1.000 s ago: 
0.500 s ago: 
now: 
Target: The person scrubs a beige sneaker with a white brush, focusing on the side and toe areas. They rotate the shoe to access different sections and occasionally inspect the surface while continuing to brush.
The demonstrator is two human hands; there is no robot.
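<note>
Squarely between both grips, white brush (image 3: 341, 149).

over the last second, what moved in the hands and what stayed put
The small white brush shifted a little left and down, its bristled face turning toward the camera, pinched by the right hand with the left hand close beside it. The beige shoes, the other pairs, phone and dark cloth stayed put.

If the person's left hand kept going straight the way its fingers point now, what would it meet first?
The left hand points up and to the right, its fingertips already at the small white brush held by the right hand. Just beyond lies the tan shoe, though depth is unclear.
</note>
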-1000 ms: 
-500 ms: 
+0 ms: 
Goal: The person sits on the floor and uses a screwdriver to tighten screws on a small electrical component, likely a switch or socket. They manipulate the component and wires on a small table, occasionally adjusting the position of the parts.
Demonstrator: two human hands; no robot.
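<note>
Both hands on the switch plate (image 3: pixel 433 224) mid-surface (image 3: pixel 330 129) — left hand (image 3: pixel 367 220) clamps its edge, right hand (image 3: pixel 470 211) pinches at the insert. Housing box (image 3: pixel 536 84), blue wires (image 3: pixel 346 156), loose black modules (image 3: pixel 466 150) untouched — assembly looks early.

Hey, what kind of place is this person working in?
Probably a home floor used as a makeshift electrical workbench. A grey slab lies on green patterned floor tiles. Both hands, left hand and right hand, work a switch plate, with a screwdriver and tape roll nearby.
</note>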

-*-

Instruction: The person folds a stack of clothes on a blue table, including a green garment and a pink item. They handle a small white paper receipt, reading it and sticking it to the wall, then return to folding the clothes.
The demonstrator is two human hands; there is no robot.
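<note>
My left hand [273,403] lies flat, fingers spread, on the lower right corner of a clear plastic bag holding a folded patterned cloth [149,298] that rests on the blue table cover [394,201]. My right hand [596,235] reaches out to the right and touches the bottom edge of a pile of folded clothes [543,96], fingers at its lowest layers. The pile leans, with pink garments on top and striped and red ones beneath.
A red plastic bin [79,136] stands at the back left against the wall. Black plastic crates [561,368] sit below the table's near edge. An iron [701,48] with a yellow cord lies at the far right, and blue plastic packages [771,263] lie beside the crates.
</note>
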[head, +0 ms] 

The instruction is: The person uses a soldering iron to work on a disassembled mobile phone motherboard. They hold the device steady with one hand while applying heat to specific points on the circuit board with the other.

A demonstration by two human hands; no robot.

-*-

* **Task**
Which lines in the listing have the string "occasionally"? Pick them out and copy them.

* **Written answer**
Target: The person scrubs a beige sneaker with a white brush, focusing on the side and toe areas. They rotate the shoe to access different sections and occasionally inspect the surface while continuing to brush.
Goal: The person sits on the floor and uses a screwdriver to tighten screws on a small electrical component, likely a switch or socket. They manipulate the component and wires on a small table, occasionally adjusting the position of the parts.

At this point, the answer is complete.